For many British lawmakers, Aliyev’s deals in the country are emblematic of London’s role in the world of financial crime.
“Britain has opened our borders, our property market, our financial structures to the Kazakh ruling class, allowing them to launder their illicit wealth and spend it,” MP Margaret Hodge told parliament this month, calling to add Aliyev to the list. Kazakh elites under anti-corruption sanctions.
She cited a Chatham House report showing that around £330 million of real estate in the UK is owned by the extended Nazarbayev family. Aliyev’s lawyers did not respond to messages seeking comment, but in a 2020 case to spill an order of wealth, Aliyev said the charges against him and his family are “totally baseless”. Dolfin’s directors and co-founders declined to comment on any company dealings with Aliyev.

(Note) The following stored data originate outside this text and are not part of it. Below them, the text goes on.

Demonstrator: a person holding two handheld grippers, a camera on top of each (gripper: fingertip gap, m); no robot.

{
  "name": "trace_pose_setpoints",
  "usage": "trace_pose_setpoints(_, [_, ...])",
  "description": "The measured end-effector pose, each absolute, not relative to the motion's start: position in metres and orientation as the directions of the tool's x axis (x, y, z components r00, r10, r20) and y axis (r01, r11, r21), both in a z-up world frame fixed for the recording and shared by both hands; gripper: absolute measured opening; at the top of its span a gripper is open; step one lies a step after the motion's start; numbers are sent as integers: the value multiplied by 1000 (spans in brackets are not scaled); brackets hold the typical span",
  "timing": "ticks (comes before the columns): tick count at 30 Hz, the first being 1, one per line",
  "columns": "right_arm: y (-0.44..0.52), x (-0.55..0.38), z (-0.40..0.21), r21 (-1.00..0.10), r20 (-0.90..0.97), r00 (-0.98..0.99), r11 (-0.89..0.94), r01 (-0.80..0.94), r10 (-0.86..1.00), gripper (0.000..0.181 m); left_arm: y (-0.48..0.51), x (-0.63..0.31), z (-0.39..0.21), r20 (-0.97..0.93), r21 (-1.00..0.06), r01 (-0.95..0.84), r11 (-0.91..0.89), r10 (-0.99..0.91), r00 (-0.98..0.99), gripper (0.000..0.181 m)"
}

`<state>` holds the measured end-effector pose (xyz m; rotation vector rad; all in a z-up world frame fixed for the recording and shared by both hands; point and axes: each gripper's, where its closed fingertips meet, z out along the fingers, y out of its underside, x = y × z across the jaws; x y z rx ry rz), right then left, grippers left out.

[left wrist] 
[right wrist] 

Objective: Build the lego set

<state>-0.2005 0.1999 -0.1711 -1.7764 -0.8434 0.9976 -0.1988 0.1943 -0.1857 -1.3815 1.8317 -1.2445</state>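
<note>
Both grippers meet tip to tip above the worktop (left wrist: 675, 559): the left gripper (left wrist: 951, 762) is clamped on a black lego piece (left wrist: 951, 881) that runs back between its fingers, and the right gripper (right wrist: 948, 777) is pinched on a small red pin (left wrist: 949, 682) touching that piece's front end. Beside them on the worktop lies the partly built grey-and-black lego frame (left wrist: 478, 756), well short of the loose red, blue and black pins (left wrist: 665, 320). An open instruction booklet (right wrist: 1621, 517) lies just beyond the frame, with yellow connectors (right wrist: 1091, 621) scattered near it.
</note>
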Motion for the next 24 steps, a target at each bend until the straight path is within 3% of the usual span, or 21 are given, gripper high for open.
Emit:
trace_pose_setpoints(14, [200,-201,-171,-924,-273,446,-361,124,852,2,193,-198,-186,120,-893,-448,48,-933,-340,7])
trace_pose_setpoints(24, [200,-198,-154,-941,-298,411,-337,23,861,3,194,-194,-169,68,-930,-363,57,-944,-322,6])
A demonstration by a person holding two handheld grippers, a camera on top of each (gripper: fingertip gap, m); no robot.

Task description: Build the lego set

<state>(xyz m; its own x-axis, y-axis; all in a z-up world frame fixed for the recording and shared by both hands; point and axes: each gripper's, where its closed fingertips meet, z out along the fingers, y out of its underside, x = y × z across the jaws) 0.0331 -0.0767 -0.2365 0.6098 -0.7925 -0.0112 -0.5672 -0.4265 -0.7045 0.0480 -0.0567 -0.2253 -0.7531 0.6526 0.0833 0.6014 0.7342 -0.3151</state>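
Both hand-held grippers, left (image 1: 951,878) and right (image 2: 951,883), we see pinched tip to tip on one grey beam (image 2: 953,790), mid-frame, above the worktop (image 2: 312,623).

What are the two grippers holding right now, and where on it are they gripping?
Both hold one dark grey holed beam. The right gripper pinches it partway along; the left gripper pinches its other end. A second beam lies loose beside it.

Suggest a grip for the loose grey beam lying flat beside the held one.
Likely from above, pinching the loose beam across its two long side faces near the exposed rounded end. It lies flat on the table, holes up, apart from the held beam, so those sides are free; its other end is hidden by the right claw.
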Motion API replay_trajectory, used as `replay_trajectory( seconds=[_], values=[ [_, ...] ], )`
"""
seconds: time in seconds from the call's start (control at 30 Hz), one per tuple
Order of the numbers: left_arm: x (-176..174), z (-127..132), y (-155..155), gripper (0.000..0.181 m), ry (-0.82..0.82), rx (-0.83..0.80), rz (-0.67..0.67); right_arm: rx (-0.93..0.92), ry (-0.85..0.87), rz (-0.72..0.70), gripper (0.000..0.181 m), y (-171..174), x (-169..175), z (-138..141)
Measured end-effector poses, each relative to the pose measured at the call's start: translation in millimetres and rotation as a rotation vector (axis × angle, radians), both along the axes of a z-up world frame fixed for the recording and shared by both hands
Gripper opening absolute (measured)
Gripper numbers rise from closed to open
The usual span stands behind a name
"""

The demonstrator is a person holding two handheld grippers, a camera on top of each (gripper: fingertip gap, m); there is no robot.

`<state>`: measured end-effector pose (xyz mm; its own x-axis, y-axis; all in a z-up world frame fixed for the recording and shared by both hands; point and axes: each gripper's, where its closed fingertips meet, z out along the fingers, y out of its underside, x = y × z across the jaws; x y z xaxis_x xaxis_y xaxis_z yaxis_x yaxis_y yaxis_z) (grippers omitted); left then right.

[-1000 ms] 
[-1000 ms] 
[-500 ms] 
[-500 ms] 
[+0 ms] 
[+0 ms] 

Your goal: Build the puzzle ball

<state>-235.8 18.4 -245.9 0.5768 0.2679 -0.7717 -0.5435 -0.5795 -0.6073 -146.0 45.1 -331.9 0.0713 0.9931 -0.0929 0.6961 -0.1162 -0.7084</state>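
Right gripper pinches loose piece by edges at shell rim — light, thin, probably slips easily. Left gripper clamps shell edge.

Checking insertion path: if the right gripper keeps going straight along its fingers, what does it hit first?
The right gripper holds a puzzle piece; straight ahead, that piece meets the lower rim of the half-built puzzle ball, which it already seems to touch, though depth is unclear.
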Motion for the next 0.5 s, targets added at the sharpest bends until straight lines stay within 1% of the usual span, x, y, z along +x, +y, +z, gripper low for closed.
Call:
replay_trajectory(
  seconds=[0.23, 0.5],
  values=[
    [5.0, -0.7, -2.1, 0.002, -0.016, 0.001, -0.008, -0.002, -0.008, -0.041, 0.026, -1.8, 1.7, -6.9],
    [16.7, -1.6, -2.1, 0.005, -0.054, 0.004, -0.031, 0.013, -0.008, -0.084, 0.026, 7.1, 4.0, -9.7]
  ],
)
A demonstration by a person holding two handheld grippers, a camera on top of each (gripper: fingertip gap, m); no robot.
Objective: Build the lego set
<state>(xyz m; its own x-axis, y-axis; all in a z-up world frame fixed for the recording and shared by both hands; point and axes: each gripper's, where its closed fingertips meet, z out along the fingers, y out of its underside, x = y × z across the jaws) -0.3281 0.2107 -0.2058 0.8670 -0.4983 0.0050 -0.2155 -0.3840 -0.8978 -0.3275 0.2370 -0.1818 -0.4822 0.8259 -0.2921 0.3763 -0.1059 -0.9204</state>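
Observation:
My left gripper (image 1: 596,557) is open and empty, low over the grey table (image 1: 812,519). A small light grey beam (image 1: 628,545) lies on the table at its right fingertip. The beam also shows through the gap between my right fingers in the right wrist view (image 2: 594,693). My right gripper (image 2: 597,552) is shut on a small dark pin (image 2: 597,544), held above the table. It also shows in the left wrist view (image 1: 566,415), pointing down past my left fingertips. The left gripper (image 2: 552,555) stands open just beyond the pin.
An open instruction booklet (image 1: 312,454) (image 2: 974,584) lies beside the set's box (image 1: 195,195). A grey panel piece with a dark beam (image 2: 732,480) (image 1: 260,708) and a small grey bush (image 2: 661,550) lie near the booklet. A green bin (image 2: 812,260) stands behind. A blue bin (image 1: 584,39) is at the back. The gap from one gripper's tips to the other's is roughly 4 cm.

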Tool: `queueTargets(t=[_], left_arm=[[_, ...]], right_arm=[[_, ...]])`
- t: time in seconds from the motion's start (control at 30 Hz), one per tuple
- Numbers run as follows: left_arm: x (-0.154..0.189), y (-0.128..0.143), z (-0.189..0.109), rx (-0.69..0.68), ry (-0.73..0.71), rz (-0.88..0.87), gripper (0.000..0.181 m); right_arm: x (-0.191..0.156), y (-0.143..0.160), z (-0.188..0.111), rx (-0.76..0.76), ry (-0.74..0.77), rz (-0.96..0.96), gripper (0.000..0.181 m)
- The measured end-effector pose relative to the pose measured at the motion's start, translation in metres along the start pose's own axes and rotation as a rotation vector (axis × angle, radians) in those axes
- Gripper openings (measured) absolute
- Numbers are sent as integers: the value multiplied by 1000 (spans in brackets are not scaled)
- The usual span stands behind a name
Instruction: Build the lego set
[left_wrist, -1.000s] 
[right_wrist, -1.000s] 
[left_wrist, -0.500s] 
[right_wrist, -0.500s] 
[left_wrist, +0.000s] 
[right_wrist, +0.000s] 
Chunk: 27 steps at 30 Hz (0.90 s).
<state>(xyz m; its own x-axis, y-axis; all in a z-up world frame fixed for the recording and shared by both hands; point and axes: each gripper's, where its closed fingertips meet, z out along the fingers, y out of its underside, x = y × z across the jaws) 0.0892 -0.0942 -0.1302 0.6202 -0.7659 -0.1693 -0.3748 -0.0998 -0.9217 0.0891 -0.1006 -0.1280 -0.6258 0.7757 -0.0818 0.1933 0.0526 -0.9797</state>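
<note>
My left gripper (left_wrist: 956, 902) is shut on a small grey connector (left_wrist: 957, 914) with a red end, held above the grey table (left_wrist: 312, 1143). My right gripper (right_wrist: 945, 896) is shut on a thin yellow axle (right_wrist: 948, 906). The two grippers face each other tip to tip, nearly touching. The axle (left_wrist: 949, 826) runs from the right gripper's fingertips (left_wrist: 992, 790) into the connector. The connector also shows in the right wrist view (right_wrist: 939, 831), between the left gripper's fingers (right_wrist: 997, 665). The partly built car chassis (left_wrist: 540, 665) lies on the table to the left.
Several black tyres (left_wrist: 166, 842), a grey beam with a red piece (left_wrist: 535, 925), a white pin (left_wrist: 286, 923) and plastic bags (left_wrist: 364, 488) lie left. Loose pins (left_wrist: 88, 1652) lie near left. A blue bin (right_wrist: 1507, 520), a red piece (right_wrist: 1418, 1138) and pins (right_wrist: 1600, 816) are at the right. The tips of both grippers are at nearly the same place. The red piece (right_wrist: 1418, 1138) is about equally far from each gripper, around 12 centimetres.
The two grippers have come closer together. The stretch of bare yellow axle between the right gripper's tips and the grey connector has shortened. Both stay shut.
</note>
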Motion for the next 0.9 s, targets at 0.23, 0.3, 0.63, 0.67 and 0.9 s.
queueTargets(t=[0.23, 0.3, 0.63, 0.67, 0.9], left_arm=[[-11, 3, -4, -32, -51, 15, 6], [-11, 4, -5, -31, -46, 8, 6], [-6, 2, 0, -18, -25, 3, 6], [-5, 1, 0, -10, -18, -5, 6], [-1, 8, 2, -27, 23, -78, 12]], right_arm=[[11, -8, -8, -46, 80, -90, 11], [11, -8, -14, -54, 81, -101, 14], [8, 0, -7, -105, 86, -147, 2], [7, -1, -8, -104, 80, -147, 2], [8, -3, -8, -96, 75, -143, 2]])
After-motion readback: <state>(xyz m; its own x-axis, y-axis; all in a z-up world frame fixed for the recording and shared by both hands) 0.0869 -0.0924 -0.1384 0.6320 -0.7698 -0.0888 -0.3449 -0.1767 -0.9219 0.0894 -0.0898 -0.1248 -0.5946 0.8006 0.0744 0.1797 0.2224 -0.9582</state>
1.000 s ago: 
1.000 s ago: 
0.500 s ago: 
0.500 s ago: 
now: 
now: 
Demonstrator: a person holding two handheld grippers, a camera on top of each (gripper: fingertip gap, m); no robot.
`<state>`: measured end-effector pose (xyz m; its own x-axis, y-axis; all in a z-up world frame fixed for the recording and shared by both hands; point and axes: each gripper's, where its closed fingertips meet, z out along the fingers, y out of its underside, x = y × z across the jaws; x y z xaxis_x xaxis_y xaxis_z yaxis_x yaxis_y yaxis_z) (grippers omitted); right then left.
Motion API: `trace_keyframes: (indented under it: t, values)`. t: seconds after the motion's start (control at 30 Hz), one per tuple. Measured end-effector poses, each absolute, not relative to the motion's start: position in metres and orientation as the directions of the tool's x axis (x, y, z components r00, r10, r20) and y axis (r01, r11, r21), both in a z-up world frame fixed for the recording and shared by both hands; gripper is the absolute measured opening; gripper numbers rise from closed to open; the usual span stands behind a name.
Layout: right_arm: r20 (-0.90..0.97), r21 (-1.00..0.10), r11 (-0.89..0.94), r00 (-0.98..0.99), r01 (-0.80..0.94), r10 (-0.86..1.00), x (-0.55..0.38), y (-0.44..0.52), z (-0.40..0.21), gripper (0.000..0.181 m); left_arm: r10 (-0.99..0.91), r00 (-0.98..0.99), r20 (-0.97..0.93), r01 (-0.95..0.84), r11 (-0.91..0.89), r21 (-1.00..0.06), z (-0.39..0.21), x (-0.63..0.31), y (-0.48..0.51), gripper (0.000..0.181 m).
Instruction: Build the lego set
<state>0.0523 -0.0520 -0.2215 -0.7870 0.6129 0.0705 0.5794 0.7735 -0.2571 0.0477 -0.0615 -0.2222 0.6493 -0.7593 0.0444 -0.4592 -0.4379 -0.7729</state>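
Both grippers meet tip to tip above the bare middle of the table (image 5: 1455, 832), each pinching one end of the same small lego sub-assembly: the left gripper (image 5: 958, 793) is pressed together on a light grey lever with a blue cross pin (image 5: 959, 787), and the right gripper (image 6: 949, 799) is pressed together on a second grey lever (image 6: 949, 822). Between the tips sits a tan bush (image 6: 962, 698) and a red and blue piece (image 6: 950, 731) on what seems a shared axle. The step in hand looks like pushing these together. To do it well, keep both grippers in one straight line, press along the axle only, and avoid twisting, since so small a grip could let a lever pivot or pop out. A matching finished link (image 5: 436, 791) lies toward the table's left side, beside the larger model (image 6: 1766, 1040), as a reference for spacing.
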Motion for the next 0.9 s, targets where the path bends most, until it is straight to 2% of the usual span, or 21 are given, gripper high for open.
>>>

Meanwhile, some of the money from Dolfin’s Tier 1 Chinese customers appears to have been invested in companies with ties to the company’s past and current directors. For example, some was invested in bonds issued by Artek Group Plc, a company owned by Nagy and Zhukovsky’s wife, people familiar with the matter said. A spokeswoman for the Dolfin co-founders declined to comment on the investment.
Unlike Dolfin, Artek is still in business. In fact, his office is on Berkeley Street, just across from Dolfin.